Marilene, no entanto, conta que o marido passou por uma blefaroplastia (cirurgia de retirada do excesso de pele das pálpebras), por necessidade física, e não por estética:

— A pele estava caindo por cima dos olhos. A tal ponto, que Stenio chegou a bater com o carro por não enxergar bem.

Visão recuperada, audição nem tanto. Já há alguns anos, o ator usa aparelho auditivo na orelha direita. Ele teve o tímpano lesionado depois de uma cena de briga dentro d’água com o ator Carlos Vereza.

— Foi num filme do Carlos Imperial (“O esquadrão da morte”, de 1975). É claro que Vereza não fez por querer, não o culpo.

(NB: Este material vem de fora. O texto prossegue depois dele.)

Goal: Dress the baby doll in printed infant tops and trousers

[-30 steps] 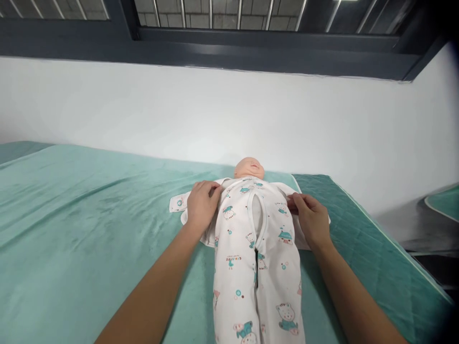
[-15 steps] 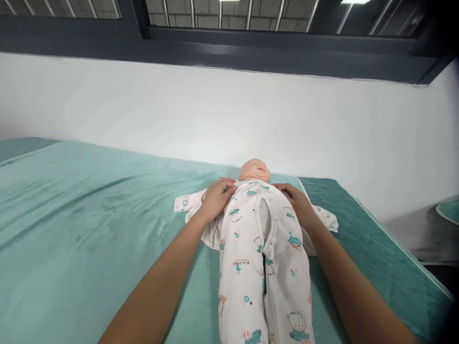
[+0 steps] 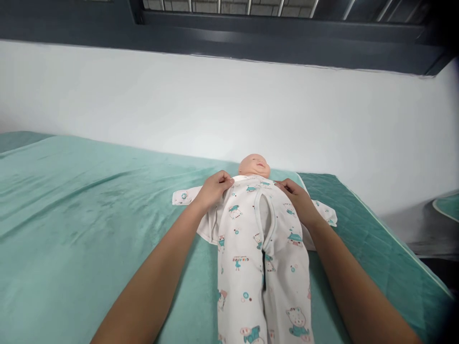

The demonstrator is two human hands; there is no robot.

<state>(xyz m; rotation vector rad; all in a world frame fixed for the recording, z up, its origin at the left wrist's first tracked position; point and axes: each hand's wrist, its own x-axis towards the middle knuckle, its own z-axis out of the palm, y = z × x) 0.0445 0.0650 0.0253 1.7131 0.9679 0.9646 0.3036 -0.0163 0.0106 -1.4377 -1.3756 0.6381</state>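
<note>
A baby doll [image 3: 254, 165] lies on its back on the green bed cover, its bald head toward the wall. White baby pants [image 3: 242, 248] printed with cartoon animals are spread over its body, waist at the neck, with an open slit at the crotch. Under them shows a white baby shirt [image 3: 208, 229], sleeves stretched out to both sides. My left hand [image 3: 214, 188] pinches the pants' upper left corner beside the doll's neck. On the other side my right hand [image 3: 296, 197] has its closed fingers on the upper right edge of the pants.
A pale green cover [image 3: 89, 215] spreads over the bed, with a darker quilted one [image 3: 362, 239] at the right. The white wall [image 3: 215, 105] rises right behind the doll's head, below a dark window frame [image 3: 229, 36]. Another green edge [image 3: 450, 205] shows at far right.
My left hand has lifted slightly and its fingers have closed more on the pants' corner. My right hand has shifted little. The view has tilted down slightly.
</note>
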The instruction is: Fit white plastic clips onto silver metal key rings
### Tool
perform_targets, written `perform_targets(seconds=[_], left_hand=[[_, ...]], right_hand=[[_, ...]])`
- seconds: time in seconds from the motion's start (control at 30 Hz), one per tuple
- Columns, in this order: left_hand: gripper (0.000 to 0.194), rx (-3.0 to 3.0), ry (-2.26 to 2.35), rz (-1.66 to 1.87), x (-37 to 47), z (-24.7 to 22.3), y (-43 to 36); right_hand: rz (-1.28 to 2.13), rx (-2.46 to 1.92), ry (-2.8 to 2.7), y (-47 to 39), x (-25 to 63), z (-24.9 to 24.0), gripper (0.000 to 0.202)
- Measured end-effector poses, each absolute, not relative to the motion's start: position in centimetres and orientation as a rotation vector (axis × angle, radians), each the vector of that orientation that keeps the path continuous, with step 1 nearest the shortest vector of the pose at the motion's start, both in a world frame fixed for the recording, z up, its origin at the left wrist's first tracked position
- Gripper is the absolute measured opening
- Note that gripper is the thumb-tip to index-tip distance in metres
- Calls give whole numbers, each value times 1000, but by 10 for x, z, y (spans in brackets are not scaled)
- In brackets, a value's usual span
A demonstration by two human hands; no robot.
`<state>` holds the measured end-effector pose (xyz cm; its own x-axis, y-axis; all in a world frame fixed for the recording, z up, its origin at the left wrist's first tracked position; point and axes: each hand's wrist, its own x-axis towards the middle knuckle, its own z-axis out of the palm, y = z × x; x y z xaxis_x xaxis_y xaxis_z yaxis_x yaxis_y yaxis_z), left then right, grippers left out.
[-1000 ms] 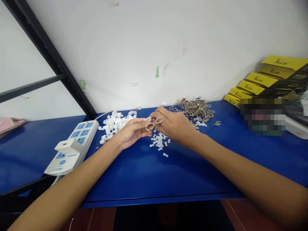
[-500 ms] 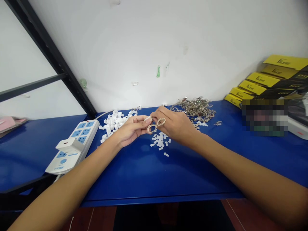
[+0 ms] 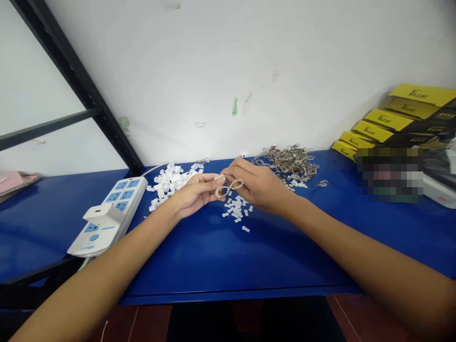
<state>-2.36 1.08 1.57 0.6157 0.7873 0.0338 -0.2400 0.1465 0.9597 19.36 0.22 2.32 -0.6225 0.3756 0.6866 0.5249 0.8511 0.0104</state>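
Observation:
My left hand (image 3: 194, 194) and my right hand (image 3: 258, 185) meet above the blue table, with their fingertips pinched close together. Between them hangs a looped bundle of thin beige wire (image 3: 235, 184), its two loops forming a figure eight. The end of the bundle is hidden in the fingers, and whether a small part is also held there I cannot make out. Below the hands lies a scatter of small white tabs (image 3: 235, 207). Behind my left hand is a heap of white plastic pieces (image 3: 171, 176). Beyond my right hand sits a tangled pile of wire bundles (image 3: 290, 161).
A white power strip (image 3: 123, 192) with a plugged-in adapter (image 3: 103, 213) lies left of my forearm. Yellow and black boxes (image 3: 388, 118) are stacked at the back right. Small round discs (image 3: 289, 184) lie by the wire pile. A black metal frame (image 3: 81, 90) rises at left.
The wire loops have tilted to lie flatter and shifted slightly left. Both hands stay pinched together in nearly the same place.

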Motion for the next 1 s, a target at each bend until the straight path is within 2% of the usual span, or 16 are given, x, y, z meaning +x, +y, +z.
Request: perform_targets(seconds=[0.2, 0.63, 1.0], left_hand=[[24, 1215, 530, 768, -25, 19, 10], [27, 1129, 540, 835, -23, 15, 12], [39, 1253, 655, 856, -22, 12, 12]], right_hand=[[-504, -733, -2306, -3, 186, 22, 27], [-162, -653, -2284, 3, 192, 20, 27], [-320, -646, -2202, 4, 191, 17, 24]])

Mas nunca mais ouvi bem, só com o aparelho.

Em março de 2020, o ator deixou de ser funcionário exclusivo da Globo, após 47 anos de contratos renovados.

— Desfrutei bem o tempo em que fiquei na casa — diz, saudoso, o intérprete do tio Ali, de “O clone” (2001), novela de Gloria Perez que vem sendo reexibida na emissora, contando que tem pago as contas com a aposentadoria: — Nunca fui de juntar dinheiro. O que eu ganhava, usava para ajudar parentes a realizarem seus sonhos também.

O sonho dele, agora, é receber um outro grande papel:

— Quero trabalhar até o meu último dia. Enquanto eu tiver forças, vou usar meu corpo em prol da arte. Isso me faz vivo.